Everywhere you look you see new diets “guaranteed” to make you lose 10 pounds in two weeks, new exercises “guaranteed” to give you flat abs in a week, new diet pills “guaranteed” to burn fat within minutes and new cooking recipes “guaranteed” to say “bye-bye bloating!” Health trends are seen everywhere, especially in discussions on TV shows like Good Morning America, Dr. Oz and The View; radio talk shows - whether it’s a sponsored message or success story; sponsored ads on your Facebook page; and newsstands with fitness and fashion magazines. But what about the health trends that don’t give you a “guarantee” but actually gives you steps to truly improving your well-being in the long run.
An ancient practice of mindful eating is now becoming a modern trend in 2015. “Mindful eating means choosing foods with deliberate intention, being aware of taste and texture and chewing your food until it’s a paste,” says Joy McCarthy, a Toronto-based certified holistic nutritionist and the bestselling author of Joyous Health. This act will allow your body to be completely satisfied with meals, keeping you full longer. You’ll also be able to control your weight due to the slower earing and the consumption of fewer calories. Eating your food to a paste can also help your body with easy digestion. “Mindful eating allows digestive juices to properly break down food,” says McCarthy. This improved digestion will result in increased energy and optimum nutrient absorption.

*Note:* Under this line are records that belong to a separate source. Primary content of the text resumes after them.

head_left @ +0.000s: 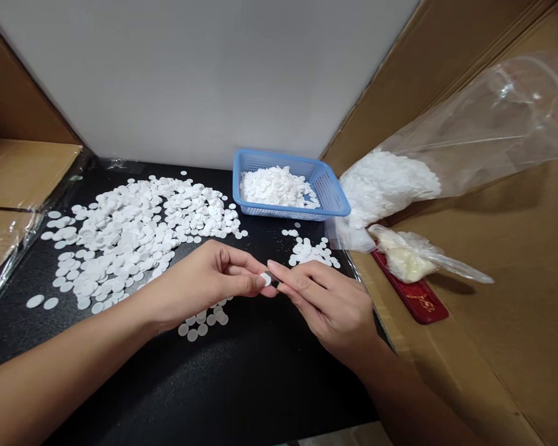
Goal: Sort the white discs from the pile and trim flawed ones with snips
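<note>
My left hand [218,275] is closed, pinching a small round white disc [265,279] between thumb and fingertips. Close against it, my right hand [328,303] has its thumb and fingers drawn together at the disc's edge. A small dark bit shows between the two hands' fingertips, too small to name. Behind and left of my left hand, a wide pile of loose white discs [130,229] covers the black table [242,384]. Several discs [202,329] lie just below my left wrist. Beyond my right hand sits a smaller heap of discs [312,251].
A blue plastic basket [332,189] holding many discs stands at the back. To its right, a clear plastic bag [483,124] with white discs leans on the cardboard [516,248]. A smaller knotted bag [407,257] rests on a red case [421,301]. A grey-white panel [204,80] rises behind.
</note>
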### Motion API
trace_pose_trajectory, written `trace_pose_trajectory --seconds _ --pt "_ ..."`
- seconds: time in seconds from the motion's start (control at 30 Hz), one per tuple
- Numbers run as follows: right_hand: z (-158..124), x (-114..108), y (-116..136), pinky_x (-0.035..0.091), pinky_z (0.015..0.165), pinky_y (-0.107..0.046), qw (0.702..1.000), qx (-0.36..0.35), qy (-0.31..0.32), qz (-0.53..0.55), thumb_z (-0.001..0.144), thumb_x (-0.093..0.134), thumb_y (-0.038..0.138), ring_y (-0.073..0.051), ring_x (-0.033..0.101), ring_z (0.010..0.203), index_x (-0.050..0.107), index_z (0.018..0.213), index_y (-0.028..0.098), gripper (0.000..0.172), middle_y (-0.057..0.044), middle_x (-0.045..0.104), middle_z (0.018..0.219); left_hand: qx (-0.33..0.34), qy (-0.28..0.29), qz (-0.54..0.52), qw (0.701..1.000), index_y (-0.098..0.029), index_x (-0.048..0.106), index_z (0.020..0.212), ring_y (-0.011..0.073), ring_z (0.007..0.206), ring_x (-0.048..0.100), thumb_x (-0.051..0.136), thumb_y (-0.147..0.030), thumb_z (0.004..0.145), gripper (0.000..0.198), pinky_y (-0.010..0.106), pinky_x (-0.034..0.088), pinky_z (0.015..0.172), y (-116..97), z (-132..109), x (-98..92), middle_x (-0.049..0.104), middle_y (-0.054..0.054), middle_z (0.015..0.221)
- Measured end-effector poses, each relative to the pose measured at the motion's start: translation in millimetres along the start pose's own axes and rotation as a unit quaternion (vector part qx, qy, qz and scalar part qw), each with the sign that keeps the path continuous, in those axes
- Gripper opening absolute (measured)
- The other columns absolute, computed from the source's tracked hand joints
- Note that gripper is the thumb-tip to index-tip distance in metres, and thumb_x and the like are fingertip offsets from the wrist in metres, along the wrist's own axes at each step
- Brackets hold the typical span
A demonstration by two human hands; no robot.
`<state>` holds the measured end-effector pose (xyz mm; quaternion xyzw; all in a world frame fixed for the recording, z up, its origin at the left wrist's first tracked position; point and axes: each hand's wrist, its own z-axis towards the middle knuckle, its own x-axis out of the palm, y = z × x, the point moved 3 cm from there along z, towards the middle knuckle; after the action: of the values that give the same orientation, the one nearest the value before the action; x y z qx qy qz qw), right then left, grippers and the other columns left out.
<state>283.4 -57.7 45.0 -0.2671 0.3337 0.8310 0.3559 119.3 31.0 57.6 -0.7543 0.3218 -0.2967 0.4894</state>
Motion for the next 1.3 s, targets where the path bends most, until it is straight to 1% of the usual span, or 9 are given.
trace_pose_trajectory --seconds 0.13,0.2,0.4,0.63,0.73,0.8,1.03,1.2,1.3 --pt "-0.6 -0.8 -2.5 0.053 0.063 -0.026 0.999 0.042 -0.008 0.023 0.099 0.056 0.015 -0.013 0.065 0.072 0.067 0.131 0.022 0.035 -0.004 0.071 0.085 -0.014 -0.003 -0.003 1.000 -0.019 0.081 0.090 0.0186 0.092 0.074 0.072 -0.023 0.083 0.012 0.027 0.055 0.088 1.9 -0.6 -2.1 0.081 0.006 0.087" --pt "-0.8 -1.1 -2.8 0.054 0.064 -0.026 0.998 0.052 -0.013 0.032 0.099 0.056 0.017 -0.014 0.066 0.072 0.066 0.132 0.022 0.035 -0.005 0.071 0.087 -0.017 -0.011 -0.005 1.000 -0.019 0.081 0.089 0.0187 0.091 0.074 0.072 -0.023 0.082 0.012 0.027 0.055 0.086 2.3 -0.3 -3.0 0.081 0.006 0.088" --pt "-1.2 1.5 -1.0 0.052 0.061 -0.025 0.999 0.032 0.008 0.037 0.098 0.057 0.013 -0.013 0.063 0.069 0.064 0.135 0.023 0.039 -0.003 0.070 0.083 -0.009 -0.007 -0.005 1.000 -0.021 0.082 0.089 0.0161 0.083 0.073 0.070 -0.021 0.083 0.013 0.026 0.056 0.084 -0.2 0.8 -1.5 0.080 0.004 0.084" --pt "-1.8 2.3 -1.1 0.051 0.061 -0.025 0.999 0.029 0.010 0.035 0.098 0.057 0.013 -0.013 0.063 0.069 0.065 0.134 0.023 0.038 -0.003 0.070 0.082 0.006 0.003 0.013 1.000 -0.021 0.082 0.092 0.0179 0.085 0.073 0.071 -0.024 0.084 0.014 0.029 0.056 0.085 2.0 -0.4 -1.9 0.080 0.004 0.083" --pt "-1.7 1.8 -0.5 0.051 0.060 -0.025 0.999 0.026 0.008 0.032 0.097 0.057 0.012 -0.013 0.063 0.069 0.066 0.132 0.021 0.037 -0.004 0.070 0.081 0.011 0.004 0.020 1.000 -0.021 0.082 0.092 0.0161 0.082 0.072 0.070 -0.023 0.084 0.014 0.026 0.055 0.083 1.6 -1.0 -1.7 0.080 0.004 0.083" --pt "-1.5 1.5 -0.2 0.051 0.060 -0.025 0.999 0.025 0.006 0.029 0.097 0.057 0.013 -0.013 0.063 0.068 0.067 0.132 0.022 0.037 -0.004 0.070 0.081 0.013 0.002 0.023 1.000 -0.021 0.082 0.092 0.0152 0.079 0.071 0.070 -0.023 0.084 0.015 0.025 0.054 0.081 1.0 -0.9 -1.2 0.080 0.003 0.083" --pt "-0.6 1.1 0.6 0.052 0.060 -0.025 0.999 0.025 0.001 0.024 0.098 0.057 0.013 -0.013 0.064 0.067 0.067 0.132 0.024 0.037 -0.003 0.071 0.080 0.010 0.002 0.034 0.999 -0.020 0.082 0.093 0.0156 0.075 0.071 0.070 -0.025 0.083 0.016 0.026 0.054 0.077 2.1 -0.5 0.1 0.079 0.004 0.081" --pt "-0.8 0.5 1.4 0.052 0.061 -0.025 1.000 0.021 0.003 0.019 0.098 0.056 0.012 -0.013 0.064 0.068 0.068 0.129 0.023 0.035 -0.003 0.071 0.080 0.007 0.010 0.035 0.999 -0.020 0.081 0.093 0.0180 0.081 0.073 0.071 -0.028 0.083 0.016 0.029 0.054 0.082 1.7 1.1 -0.7 0.080 0.005 0.086" --pt "-1.9 1.5 -6.8 0.053 0.066 -0.025 0.999 0.049 0.010 -0.005 0.100 0.054 0.015 -0.013 0.066 0.072 0.069 0.127 0.022 0.031 -0.004 0.070 0.084 0.000 0.002 0.023 1.000 -0.018 0.080 0.096 0.0202 0.087 0.074 0.072 -0.028 0.082 0.019 0.030 0.054 0.084 2.9 1.7 -0.9 0.081 0.007 0.086"
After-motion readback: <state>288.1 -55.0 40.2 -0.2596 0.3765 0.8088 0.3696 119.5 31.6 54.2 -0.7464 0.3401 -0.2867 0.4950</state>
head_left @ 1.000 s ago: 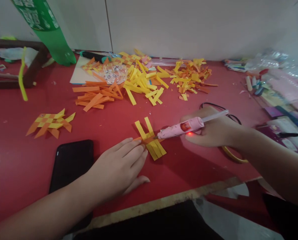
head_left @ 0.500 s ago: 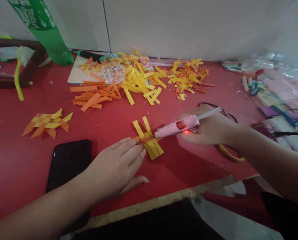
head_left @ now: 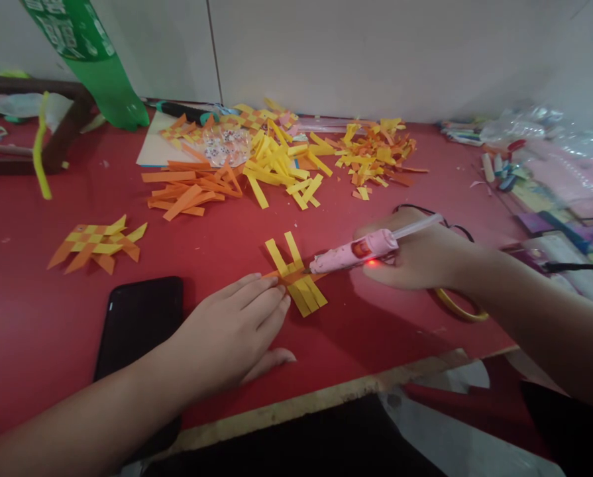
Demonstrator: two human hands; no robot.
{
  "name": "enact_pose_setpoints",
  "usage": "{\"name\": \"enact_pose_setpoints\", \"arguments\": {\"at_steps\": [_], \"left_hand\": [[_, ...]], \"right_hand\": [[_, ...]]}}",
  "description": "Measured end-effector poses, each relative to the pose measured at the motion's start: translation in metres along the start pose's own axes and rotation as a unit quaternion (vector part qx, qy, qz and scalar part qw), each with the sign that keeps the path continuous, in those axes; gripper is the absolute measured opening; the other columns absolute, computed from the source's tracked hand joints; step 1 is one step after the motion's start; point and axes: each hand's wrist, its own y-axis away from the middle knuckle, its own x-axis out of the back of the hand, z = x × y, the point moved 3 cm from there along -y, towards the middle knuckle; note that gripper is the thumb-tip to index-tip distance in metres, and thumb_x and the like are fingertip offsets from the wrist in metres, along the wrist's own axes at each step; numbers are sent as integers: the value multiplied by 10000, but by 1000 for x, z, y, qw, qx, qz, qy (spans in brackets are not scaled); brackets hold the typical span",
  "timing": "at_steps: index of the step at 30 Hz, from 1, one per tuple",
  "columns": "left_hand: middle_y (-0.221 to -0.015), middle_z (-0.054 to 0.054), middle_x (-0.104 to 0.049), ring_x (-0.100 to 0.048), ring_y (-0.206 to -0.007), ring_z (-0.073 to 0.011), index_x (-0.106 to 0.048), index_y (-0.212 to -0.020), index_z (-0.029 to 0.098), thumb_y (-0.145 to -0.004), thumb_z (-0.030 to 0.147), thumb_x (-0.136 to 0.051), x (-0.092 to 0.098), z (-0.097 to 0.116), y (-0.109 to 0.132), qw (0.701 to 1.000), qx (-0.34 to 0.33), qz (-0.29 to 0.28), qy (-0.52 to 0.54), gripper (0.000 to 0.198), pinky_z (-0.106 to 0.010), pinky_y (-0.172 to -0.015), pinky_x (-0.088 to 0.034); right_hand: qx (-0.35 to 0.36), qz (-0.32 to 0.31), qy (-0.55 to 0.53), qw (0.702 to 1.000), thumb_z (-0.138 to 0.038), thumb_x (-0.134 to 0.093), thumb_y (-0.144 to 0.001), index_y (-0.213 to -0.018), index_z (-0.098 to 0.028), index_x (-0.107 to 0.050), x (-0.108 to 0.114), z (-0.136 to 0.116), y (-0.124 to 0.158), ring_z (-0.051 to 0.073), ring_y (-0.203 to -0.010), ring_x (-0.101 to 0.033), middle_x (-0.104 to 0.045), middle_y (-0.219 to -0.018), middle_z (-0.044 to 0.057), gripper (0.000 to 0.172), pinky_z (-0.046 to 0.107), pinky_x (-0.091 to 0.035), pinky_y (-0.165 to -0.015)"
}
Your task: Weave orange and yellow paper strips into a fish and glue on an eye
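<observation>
A small weave of yellow and orange paper strips (head_left: 296, 278) lies on the red table (head_left: 216, 232). My left hand (head_left: 231, 334) lies flat with fingers stretched out, its fingertips pressing the weave's left edge. My right hand (head_left: 423, 255) is closed round a pink glue gun (head_left: 356, 252) with a red light lit and a clear glue stick at its back. The gun's tip touches the weave from the right.
A black phone (head_left: 137, 324) lies by my left wrist. A finished woven piece (head_left: 97, 244) sits at left. Piles of orange strips (head_left: 189, 189), yellow strips (head_left: 281, 165) and scraps (head_left: 376, 156) lie behind. A green bottle (head_left: 92, 59) stands far left; pens and plastic packets crowd the right.
The view has shifted slightly. Both hands and the glue gun stay in about the same place on the weave.
</observation>
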Motion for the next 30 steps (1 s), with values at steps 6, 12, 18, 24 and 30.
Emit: {"name": "enact_pose_setpoints", "arguments": {"at_steps": [6,12,18,24,30], "left_hand": [[-1143,-179,-729,-679,-1067,-356,-679,-1142,12,-938,482,-559,0,1,1,1000,-2,11,-4,526,-500,-936,-563],[-1133,-180,-734,-681,-1066,-345,-686,-1125,18,-946,484,-543,1,2,0,1000,-4,17,-7,519,-494,-950,-547],[-1099,-168,-749,-700,-1014,-308,-705,-1080,42,-968,464,-516,2,2,0,999,3,38,-20,476,-464,-951,-543],[-1075,-146,-759,-715,-979,-280,-720,-1021,79,-982,420,-504,6,2,-1,998,-5,55,-20,406,-436,-925,-567],[-1078,-133,-764,-728,-958,-274,-723,-1020,75,-981,361,-525,6,0,-1,998,-2,58,-11,351,-443,-913,-585]], "right_hand": [[7,-2,64,998,-222,-450,-650,-537,-201,-349,3,-4,-2,93,-400,-341,-416,-440,-36,154,252,-220,-461],[-39,-37,105,993,-272,-454,-673,-543,-212,-371,6,-5,-3,121,-425,-330,-423,-443,-25,165,265,-207,-460],[11,48,61,997,-257,-457,-647,-530,-210,-353,11,-20,-1,101,-392,-355,-423,-434,-43,163,250,-218,-443],[3,24,-3,1000,-231,-465,-648,-547,-201,-343,-5,-25,-5,86,-395,-381,-415,-447,-47,161,238,-237,-457],[31,42,18,998,-209,-470,-662,-550,-202,-337,-7,-24,-7,85,-388,-361,-405,-437,-51,174,246,-205,-469]]}}
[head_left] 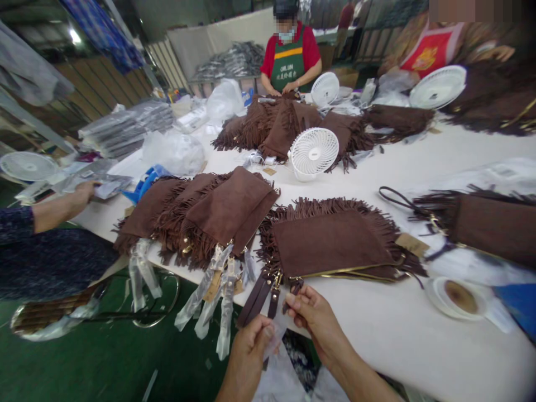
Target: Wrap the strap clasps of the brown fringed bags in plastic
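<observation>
Rectangular brown fringed suede-like pouch on white tabletop, right of centre.
Its long axis runs left–right, gold-edged side facing bottom; lower centre, left hand pinches clear plastic sleeve, right hand grips dark-brown strap.

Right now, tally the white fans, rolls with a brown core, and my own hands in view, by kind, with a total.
White fans: 4
Brown-cored roll: 1
Your own hands: 2
Total: 7
</observation>
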Demonstrator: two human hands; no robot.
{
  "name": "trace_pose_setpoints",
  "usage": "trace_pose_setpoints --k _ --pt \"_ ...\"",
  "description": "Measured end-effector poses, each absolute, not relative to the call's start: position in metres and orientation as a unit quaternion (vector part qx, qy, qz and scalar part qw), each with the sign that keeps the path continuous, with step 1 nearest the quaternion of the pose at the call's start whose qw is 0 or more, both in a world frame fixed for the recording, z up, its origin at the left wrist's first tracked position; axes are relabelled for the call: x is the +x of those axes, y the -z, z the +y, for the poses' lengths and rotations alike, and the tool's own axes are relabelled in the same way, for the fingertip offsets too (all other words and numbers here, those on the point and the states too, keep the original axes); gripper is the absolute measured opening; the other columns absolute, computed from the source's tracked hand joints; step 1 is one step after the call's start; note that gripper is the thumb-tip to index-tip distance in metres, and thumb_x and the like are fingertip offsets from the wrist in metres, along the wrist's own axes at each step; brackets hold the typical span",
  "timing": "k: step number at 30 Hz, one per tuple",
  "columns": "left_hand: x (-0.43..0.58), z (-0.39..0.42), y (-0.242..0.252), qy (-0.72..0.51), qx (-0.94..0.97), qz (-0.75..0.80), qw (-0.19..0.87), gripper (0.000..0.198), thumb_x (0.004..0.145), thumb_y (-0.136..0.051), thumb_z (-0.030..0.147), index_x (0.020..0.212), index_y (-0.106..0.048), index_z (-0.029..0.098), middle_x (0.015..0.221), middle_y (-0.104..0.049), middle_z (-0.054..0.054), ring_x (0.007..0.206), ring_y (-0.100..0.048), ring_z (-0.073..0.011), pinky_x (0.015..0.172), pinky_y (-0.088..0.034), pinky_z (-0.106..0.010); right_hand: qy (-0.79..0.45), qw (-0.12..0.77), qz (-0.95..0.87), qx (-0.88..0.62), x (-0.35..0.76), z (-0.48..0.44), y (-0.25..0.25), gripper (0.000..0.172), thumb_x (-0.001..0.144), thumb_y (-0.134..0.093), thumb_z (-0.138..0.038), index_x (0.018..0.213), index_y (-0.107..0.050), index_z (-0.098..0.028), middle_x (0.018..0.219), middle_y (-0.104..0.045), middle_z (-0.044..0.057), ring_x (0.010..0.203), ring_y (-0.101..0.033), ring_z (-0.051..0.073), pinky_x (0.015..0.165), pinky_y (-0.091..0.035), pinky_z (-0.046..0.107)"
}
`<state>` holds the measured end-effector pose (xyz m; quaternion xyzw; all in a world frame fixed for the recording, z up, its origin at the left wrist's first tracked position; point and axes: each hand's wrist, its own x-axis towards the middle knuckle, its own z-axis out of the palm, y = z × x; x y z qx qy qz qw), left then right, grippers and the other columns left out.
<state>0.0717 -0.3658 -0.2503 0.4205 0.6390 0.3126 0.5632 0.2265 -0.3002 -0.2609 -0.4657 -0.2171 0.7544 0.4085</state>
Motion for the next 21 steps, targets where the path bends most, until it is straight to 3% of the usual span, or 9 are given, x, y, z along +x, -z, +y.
trace_pose_setpoints --k 9,12,15,21 --pt "0.076 -0.363 0.251 -0.325 0.443 0.643 0.534 0.041 0.089 -0.045 0.054 0.080 -0.061 0.017 0.062 -0.055 0.001 0.059 -0.048 -0.0141 0.057 -0.035 -0.024 -0.756 0.399 -0.222 -0.468 0.227 -0.301 0.266 0.038 0.069 -0.079 -0.041 0.075 -0.049 -0.019 0.053 -0.057 -0.005 0.045 -0.043 0.005 0.042 -0.028 0.015" --pt "0.078 -0.362 0.256 -0.329 0.402 0.643 0.563 0.043 0.087 -0.047 0.057 0.084 -0.060 0.017 0.053 -0.050 0.004 0.049 -0.043 -0.0115 0.049 -0.032 -0.022 -0.753 0.396 -0.229 -0.473 0.228 -0.301 0.267 0.037 0.070 -0.078 -0.041 0.076 -0.050 -0.019 0.053 -0.057 -0.005 0.044 -0.043 0.005 0.042 -0.028 0.015" --pt "0.080 -0.361 0.264 -0.348 0.348 0.622 0.609 0.043 0.082 -0.055 0.060 0.085 -0.058 0.017 0.049 -0.046 0.007 0.041 -0.035 -0.0076 0.042 -0.025 -0.020 -0.744 0.400 -0.236 -0.481 0.228 -0.301 0.267 0.039 0.069 -0.079 -0.042 0.073 -0.048 -0.019 0.051 -0.055 -0.006 0.041 -0.040 0.005 0.041 -0.027 0.015" --pt "0.080 -0.359 0.276 -0.391 0.272 0.591 0.651 0.051 0.062 -0.076 0.060 0.072 -0.052 0.017 0.046 -0.050 0.007 0.035 -0.036 -0.0045 0.039 -0.024 -0.018 -0.736 0.404 -0.236 -0.490 0.228 -0.300 0.266 0.043 0.066 -0.079 -0.045 0.069 -0.045 -0.020 0.047 -0.053 -0.007 0.040 -0.037 0.005 0.041 -0.026 0.016"
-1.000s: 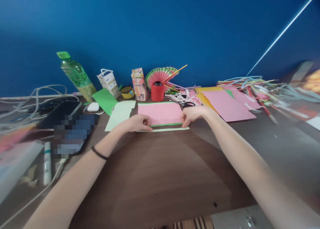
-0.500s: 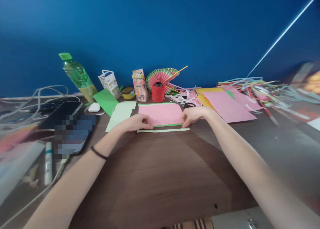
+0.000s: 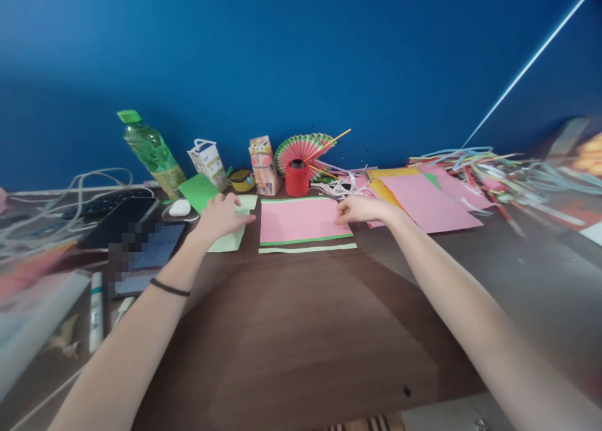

However, mindful eating is much more than just eating slowly without distraction. According to Am I Hungry? - a company that specializes in mindful eating and offers programs, training, retreats and resources to help customers implement the initiative in their lives - mindful eating encompasses the entire process of eating. Including:
- Awareness of your physical and emotional cues
- Recognition of your non-hunger triggers for eating
- Learning to meet your other needs in more effective ways than eating
- Choosing food for both enjoyment and nourishment
- Eating for optimal satisfaction and satiety
- Using the fuel you’ve consumed to live the vibrant life you crave
Mindful eating can be used as a powerful tool to developing a healthier relationship with food and can help solve current eating issues. Many people who struggle with food usually are mindless in their way of eating and are not able to differentiate triggers, thoughts and feelings and will usually associate them with eating. Mindfulness may increase awareness of these patterns and can create space between triggers and actions.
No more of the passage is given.